▶ **Task to carry out**
Check each line of the entries for "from" and report the ones that have it.

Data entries
####

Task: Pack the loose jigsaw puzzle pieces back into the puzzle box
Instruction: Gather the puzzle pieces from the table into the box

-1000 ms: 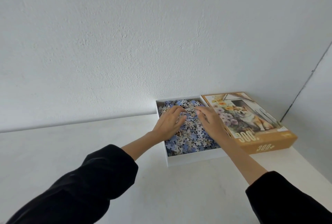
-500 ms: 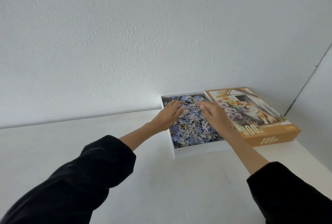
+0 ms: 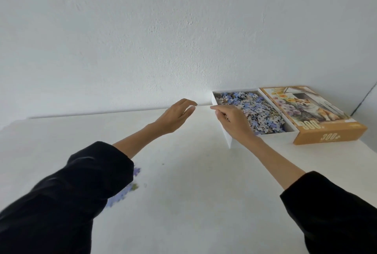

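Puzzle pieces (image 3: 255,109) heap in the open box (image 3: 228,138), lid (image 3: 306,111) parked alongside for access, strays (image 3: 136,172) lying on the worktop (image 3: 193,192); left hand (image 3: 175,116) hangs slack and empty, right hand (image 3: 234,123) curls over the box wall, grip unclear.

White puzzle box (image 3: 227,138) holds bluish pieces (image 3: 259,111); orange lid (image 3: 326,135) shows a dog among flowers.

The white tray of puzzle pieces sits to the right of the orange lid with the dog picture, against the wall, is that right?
Wrong side. In the head view the white tray of puzzle pieces sits to the left of the orange lid with the dog picture, against the wall.
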Demonstrator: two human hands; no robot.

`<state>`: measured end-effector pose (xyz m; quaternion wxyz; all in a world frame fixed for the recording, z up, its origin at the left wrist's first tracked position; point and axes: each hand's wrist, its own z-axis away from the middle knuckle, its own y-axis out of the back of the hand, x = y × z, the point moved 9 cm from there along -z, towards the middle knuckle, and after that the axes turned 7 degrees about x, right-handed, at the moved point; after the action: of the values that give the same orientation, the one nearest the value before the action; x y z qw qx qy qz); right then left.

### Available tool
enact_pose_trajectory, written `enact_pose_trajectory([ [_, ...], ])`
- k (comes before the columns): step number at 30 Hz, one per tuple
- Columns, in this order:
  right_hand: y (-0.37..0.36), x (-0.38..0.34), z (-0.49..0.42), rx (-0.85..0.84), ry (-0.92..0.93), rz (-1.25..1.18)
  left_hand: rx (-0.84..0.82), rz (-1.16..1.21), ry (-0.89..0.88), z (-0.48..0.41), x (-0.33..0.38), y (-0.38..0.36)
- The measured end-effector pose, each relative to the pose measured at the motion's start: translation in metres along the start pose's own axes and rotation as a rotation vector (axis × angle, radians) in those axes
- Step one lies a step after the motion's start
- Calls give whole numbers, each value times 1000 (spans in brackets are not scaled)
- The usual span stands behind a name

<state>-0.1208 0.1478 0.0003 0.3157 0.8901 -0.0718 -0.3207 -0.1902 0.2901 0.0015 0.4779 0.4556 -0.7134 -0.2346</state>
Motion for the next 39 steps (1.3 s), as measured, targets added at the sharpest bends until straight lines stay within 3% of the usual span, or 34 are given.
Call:
enact_pose_trajectory([
  [10,-95,-111,46,-200,40,-72,-72,-89,156,131,-63,67],
  [24,-180,-193,129,-353,58,-91,-124,-108,263,278,-118,117],
  [32,-182,-200,149,-341,14,-31,-187,-198,72,321,-115,112],
  [39,-181,-199,152,-325,-22,-12,-148,-237,89,313,-115,108],
])
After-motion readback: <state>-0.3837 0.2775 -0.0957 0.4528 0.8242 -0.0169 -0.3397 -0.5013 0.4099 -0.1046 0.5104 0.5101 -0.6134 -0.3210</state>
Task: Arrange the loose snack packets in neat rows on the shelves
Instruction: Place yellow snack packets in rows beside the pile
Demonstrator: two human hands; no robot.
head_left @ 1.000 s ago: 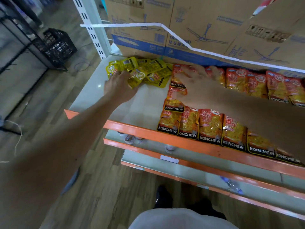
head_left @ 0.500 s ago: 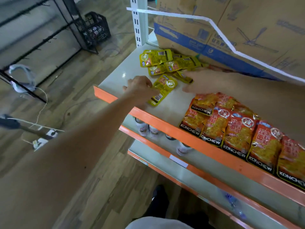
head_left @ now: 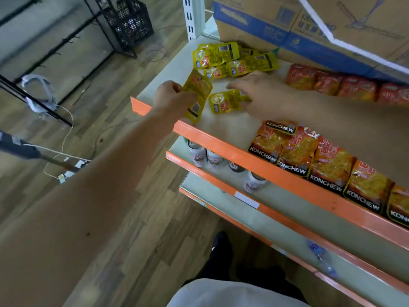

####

▶ **Final answer**
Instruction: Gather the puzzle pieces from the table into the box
`<state>`: measured end-effector pose (xyz m; quaternion wxyz; all in a world frame fixed for the recording, z up, its origin at the left wrist's first tracked position; point and axes: each hand's wrist, its own z-axis away from the middle knuckle, its own y-axis out of the back of the hand, x = y × z, the point moved 9 cm from there along -z, towards the middle knuckle, and after that the axes turned 7 degrees about x, right-handed, at the moved point; after the action: of the values that give the same orientation, the one nearest the value before the action; x y z qw qx qy qz); right then left.

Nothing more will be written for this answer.